Tengo para mí que esa es una de las razones del enorme éxito de los llamados libros de quiosco: un capítulo de la producción editorial que en 2002 supuso el 5,5% del total. En esos edículos callejeros, convertidos en la última década en auténticos bazares o minizocos, pueden hoy encontrarse, además de las novelas de más éxito del año anterior, ediciones de libros para públicos muy restringidos, como El ser y la nada de Sartre (a 7,95 euros) o las Obras completas de James Joyce encuadernadas en vistosa piel (sintética) de color rojo y papel semibiblia, por sólo 9,95 el tomo. La venta de libros de quiosco se ha incrementado poderosamente este año con las «promociones» de numerosos diarios nacionales y autonómicos y que, al revés de lo que ocurría en el pasado, no se planifican como medio de difusión del periódico, sino como pingüe negocio en sí mismo: la venta de enciclopedias por tomos no sólo ha constituido un factor de fidelización de los lectores, sino que ha generado, en todos los casos, unos sustanciosos ingresos extras que ayudarán a las respectivas empresas a redondear sus cuentas de resultados. Los que afirman que esos canales de venta de libros no perjudican a la librería tradicional (sobre todo a la pequeña librería independiente) o están ciegos o, posiblemente, forman parte del negocio.

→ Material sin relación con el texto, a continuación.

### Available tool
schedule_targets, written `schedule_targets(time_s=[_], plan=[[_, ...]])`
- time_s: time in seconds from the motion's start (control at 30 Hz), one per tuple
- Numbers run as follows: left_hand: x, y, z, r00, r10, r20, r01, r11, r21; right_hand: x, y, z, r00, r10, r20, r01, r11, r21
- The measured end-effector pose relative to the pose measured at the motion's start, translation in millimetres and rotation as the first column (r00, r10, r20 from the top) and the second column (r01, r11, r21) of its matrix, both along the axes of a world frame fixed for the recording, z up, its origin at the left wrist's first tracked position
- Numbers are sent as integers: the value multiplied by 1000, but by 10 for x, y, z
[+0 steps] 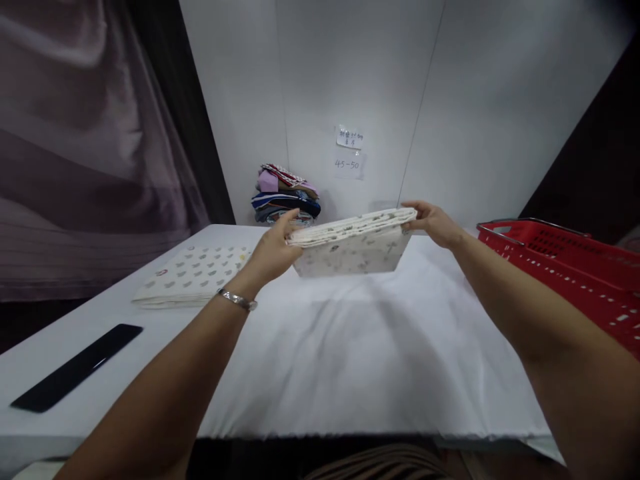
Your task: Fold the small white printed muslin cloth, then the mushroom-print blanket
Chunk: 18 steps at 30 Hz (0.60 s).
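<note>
Head view showed left hand [274, 252] and right hand [436, 223] pinching folded cloth [350, 255] at both ends toward the far edge of the table [350, 360], even pressure seeming best.

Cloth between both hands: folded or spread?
Folded: the patterned cloth shows several stacked layers along its upper edge.

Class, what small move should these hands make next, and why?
Probably tilt the held folded cloth down flat on the white tabletop: the left hand and right hand hold its ends, and its layered edge is raised off the surface.
</note>
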<state>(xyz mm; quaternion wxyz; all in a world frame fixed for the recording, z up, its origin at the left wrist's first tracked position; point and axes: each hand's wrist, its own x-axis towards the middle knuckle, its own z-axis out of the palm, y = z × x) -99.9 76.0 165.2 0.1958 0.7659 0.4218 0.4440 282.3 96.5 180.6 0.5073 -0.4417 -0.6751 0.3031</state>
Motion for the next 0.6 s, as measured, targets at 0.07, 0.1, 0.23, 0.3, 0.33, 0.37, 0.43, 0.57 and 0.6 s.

Un país muy culto este, al parecer. Si descendemos a las cifras que proporciona la Federación de Gremios de Editores, la producción de libros sigue aumentando: en 2002 se alcanzaron los 62.337 títulos, de los que 31.423 fueron absolutas novedades y, el resto, reimpresiones o reediciones de libros publicados anteriormente: unas cifras que nos colocan en el tercer lugar de la Unión Europea, por detrás únicamente del Reino Unido y Alemania, países ambos con una población que supera –y en el segundo caso, dobla– la española. El hecho de que las tiradas de los libros que se editan se mantengan en algo más de 4.400 ejemplares (por debajo de la media de la Unión Europea) indica, sin embargo, que el sistema falla en algún sitio: por mucho que los editores, ayudados por las nuevas tecnologías, hayan aprendido a precisar las tiradas, existe una contradicción entre el número de libros que se editan y la escasa demanda que suscitan (exceptuando, claro está, los best sellers).

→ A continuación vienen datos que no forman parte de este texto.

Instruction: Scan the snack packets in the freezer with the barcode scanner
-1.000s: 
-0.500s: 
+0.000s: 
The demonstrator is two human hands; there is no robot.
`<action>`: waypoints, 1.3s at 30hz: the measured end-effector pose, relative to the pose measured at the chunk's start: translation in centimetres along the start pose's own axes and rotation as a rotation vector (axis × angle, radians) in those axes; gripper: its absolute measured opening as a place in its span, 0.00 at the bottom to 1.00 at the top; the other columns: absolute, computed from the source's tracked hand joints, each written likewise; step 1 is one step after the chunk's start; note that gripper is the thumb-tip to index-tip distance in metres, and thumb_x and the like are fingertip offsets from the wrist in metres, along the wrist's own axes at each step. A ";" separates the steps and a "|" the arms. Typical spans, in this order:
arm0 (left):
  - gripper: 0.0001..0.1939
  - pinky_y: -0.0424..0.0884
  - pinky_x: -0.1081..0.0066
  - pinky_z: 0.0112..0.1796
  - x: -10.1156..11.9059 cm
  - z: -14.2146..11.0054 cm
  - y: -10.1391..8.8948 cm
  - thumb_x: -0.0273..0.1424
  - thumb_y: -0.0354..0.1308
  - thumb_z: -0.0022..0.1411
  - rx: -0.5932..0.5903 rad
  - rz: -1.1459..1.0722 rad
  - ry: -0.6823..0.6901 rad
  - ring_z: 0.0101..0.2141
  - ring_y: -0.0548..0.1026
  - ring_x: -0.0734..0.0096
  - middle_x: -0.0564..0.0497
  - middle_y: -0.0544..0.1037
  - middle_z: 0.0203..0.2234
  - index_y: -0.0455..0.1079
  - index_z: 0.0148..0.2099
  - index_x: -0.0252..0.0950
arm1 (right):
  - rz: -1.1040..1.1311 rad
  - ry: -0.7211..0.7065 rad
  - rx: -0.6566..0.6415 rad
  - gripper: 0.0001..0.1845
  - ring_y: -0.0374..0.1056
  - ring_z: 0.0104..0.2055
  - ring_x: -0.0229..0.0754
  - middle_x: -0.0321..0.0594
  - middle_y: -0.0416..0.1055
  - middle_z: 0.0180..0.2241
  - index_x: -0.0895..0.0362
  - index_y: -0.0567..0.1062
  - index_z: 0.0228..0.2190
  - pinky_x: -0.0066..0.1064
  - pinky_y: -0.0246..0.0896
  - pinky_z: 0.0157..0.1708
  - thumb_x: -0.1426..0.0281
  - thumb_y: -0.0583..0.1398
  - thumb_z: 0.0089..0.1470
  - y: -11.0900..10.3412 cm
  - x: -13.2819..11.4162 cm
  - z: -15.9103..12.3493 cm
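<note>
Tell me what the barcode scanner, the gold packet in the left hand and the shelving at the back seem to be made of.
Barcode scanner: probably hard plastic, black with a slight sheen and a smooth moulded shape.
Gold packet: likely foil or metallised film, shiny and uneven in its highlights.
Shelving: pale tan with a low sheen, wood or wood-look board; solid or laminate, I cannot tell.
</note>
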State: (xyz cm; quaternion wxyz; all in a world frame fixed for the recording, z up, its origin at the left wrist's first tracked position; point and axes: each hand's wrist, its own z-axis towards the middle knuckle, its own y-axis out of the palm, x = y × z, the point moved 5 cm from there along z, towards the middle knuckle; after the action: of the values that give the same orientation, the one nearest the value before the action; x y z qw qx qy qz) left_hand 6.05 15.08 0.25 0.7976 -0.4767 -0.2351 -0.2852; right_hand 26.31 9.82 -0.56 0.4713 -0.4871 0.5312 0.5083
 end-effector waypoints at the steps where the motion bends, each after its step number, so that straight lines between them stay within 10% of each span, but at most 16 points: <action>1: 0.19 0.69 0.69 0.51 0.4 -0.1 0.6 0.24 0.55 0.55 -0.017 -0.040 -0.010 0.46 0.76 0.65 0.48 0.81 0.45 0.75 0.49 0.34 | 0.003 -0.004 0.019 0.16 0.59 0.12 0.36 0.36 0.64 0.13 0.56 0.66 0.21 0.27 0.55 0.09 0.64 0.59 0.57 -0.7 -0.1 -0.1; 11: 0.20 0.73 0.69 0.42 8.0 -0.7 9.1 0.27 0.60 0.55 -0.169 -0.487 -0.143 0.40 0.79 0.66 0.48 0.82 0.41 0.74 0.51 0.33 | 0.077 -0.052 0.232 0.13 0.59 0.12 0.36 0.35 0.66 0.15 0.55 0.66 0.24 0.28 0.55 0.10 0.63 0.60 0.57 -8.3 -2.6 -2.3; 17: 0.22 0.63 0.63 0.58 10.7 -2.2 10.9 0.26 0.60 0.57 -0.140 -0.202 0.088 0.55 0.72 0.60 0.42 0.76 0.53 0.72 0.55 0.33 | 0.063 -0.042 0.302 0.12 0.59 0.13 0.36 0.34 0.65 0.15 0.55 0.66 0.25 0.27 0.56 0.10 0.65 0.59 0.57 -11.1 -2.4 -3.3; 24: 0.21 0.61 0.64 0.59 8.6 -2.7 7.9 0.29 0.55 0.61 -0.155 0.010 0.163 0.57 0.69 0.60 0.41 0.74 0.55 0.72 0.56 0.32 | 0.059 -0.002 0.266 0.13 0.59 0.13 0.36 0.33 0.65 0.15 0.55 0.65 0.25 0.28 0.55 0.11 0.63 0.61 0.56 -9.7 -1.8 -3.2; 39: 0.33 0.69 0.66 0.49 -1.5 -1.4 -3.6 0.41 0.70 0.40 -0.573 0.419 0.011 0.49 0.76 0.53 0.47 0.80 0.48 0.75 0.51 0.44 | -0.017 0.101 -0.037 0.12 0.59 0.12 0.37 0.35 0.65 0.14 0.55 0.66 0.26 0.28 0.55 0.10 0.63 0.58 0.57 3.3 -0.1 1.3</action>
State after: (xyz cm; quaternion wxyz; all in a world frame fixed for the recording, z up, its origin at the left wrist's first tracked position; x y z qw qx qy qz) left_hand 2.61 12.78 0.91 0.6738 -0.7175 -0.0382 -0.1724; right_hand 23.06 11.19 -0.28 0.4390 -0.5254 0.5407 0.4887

En cuanto a la lectura, las cosas, según las encuestas encargadas por los editores, mejoran lentamente. Una visión optimista de los resultados del estudio sobre Hábitos de lectura y compra de libros correspondiente a 2003 haría hincapié en el hecho de que, aunque un 47,2% de la población española mayor de catorce años no lee libros «nunca o casi nunca», el resto (un 52,8%) son lectores. La visión pesimista o, simplemente, más cuidadosa, descubriría que, de entre los lectores, sólo el 37,3% lee libros más de «una o dos veces por semana» (lectores frecuentes); el resto (15,5%: «lectores ocasionales») sólo lee libros alguna vez «al mes o al trimestre», es decir, prácticamente «casi nunca».

La librería sigue siendo el ámbito preferido de esos lectores para la adquisición de libros. Pero se trata de un concepto en entredicho. ¿Pueden ser llamados «librerías» los espacios de los hipermercados en los que se ofrecen enormes cantidades de ejemplares de pocos títulos, seleccionados, en general, en función de que hayan sido masivamente «mediatizados», o de que sus autores sean personajes conocidos?

En las últimas tres décadas del pasado siglo, la edición europea experimentó una serie de profundas transformaciones que cambiaron para siempre su estructura y comportamiento. La introducción de las corporaciones americanas (primero en el Reino Unido) acabaron definitivamente con el viejo concepto de editor atrabiliario y «artista». Salvo excepciones gloriosas, los antiguos capitanes del oficio estaban al frente de empresas descapitalizadas que seguían creyendo (así les fue) que si un libro era bueno, se vendería inevitablemente. La división entre los gentlemen (propietarios y miembros del departamento editorial) y los players (administración, red de ventas, departamento comercial, cuando lo había) era casi una división entre dos castas: brahmanes con glamour y prosaicos intocables. Los americanos trajeron nuevos métodos y una clara concepción de que el oficio era también un negocio como cualquier otro, lo que ayudó a muchos independientes a cambiar su concepto de la edición. Pero el péndulo terminó oscilando al lado contrario. La relación de fuerza en las empresas se transformó radicalmente en favor de los managers, los comerciales y los especialistas en mercadotecnia. Los departamentos editoriales, obsesionados por la cuenta de resultados, sacrificaron riesgo y, sobre todo, creatividad, que a menudo se refugió en las agencias literarias. Y en aras del negocio, al que había que forzar rentabilidades que nunca se habían exigido, los grandes grupos (en Estados Unidos y Gran Bretaña) empezaron a devorar a los independientes y, cuando no quedaron más, se devoraron entre ellos (Bertelsmann y Random House).

Hoy el panorama es distinto. En algunos países, como el nuestro, la concentración empresarial ha sido moderada y sólo dos de los cinco o seis grandes grupos editoriales son de capital transnacional. Por ahora, y a diferencia de lo que ocurre en el Reino Unido, el precio fijo de los libros sigue garantizando las precarias oportunidades de libreros y editores independientes, que dan constantes muestras de creatividad y adaptación a tiempos difíciles. Las empresas medianas y pequeñas forman un humus del que se benefician también los grandes, pero los peligros para la bibliodiversidad cultural siguen latentes. Las mesas de novedades de las librerías se convierten en arenas en las que tienen lugar batallas encarnizadas entre los más débiles y los más fuertes. Los primeros (los que menos se venden o están menos promocionados) tienen menos oportunidades de subsistir, no importa su calidad ni su valor cultural. De los trece libros de literatura más vendidos durante el 2003, once fueron editados por sólo cuatro grandes grupos, uno por un editor independiente y otro (El Quijote) es de dominio público. Y, en cuanto a los dieciocho autores más vendidos, dieciséis pertenecían a los cuatro grupos, uno estaba editado por un independiente y otro (Cervantes) era de dominio público. Que a pesar de todo ello, los editores y libreros independientes sigan gozando entre nosotros de relativa buena salud (o de una mala salud de hierro, depende) me sigue pareciendo uno de los grandes milagros de la edición española.